Facebook felt like I was making direct connections with all of the 1,200+ people I built up over time in my “Friends” tab. It felt like I was having the same kind of connections with multiple people that I was having when I wrote those individual letters. And there were even photos and sometimes videos involved!
And so stopped writing letters.
I leaned in to the digital and I stopped writing analog letters. I was right in front of all of these people all of the time and they were right in front of me, so why bother. I saw what they were doing, they saw what I was doing on a regular basis - what was I going to write to them about?
Facebook replaced the letter writing connections.
Until it didn’t.
Until Facebook became a shit show of advertising and fear mongering. My feed full of clothes I have to buy, skin care products that will ensure my 60 year-old face looks 20, Self-Help Conferences I should attend, and angry comments back and forth about the current political situation.

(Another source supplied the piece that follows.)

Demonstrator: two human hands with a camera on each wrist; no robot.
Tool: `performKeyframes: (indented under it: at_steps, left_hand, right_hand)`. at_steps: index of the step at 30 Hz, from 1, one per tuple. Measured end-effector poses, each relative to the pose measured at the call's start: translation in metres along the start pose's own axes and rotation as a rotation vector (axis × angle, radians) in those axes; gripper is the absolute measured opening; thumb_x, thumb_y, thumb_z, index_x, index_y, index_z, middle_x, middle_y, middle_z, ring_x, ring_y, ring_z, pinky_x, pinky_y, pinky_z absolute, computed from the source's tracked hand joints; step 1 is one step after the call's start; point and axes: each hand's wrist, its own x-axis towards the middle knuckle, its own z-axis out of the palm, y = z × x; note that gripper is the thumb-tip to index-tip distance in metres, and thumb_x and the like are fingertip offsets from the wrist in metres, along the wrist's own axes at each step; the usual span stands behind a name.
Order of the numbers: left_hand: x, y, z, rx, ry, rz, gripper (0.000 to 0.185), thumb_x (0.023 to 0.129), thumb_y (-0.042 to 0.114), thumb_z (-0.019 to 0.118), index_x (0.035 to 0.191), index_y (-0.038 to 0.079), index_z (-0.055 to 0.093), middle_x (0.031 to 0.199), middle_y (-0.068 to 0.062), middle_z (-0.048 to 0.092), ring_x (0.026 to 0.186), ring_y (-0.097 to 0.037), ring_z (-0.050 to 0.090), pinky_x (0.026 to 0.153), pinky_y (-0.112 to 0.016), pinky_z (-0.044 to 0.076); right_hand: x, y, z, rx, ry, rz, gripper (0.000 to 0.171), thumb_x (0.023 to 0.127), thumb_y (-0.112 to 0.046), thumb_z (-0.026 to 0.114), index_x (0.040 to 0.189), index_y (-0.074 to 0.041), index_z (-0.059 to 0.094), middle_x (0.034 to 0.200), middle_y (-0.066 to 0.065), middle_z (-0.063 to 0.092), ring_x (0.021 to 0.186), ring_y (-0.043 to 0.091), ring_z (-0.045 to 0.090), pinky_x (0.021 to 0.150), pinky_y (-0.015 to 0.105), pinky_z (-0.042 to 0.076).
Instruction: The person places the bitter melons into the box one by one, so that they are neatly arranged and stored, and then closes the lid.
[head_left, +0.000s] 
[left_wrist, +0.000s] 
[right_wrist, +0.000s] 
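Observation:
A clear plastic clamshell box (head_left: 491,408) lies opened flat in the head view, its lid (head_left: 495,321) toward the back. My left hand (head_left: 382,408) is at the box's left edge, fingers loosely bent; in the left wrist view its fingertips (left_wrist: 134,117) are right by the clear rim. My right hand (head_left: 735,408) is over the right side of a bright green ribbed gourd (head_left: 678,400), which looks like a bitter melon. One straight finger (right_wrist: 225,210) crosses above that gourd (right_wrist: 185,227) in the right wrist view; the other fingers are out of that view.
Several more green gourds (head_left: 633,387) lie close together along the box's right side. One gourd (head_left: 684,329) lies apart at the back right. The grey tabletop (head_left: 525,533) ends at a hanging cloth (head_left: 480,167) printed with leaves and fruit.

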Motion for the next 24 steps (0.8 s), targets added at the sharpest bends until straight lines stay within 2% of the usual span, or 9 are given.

And, yes, some posts from my friends that are interesting as a sidebar.
I didn’t feel connected anymore.
And still, I couldn’t get rid of Facebook because of all of the connections I had there that I don’t have anywhere else. The fact is, I don’t have the addresses of most of my friends on Facebook. And who am I kidding? I don’t really know all 1,200+ people on a personal level.
That’s not connection, that’s accumulation.
So, I am making a different decision. Now is the time that I need direct connection with other humans that I care about. I am gathering physical addresses.
I am on a mission to write an analog letter each week to someone. I will spend my time thinking of that person and connecting with them - just them. I’ll let them know how they inspire me. I’ll create a card or find a barf bag and get it in the mail with a stamp. They’ll get it a few days or maybe a week or more later and open it and know that they are important to me.
That’s connection.
You crack me up! writing a note on a barf bag!!! I totally get it, when you need paper, you grab whatever is available. and let's face it, sometimes writing is a form of soul-vomit. so appropriate.
that said, this is a practice that Hobbit and I have talked about doing for years. We haven't made the actual act a consistent practice, yet. And, I appreciate the nudge.
That’s such a beautiful and intentional practice. There’s something so special about slowing down and truly focusing on one person at a time. I love the creativity in your approach too—barf bag letters sound unforgettable! I’m sure each one will make someone’s day.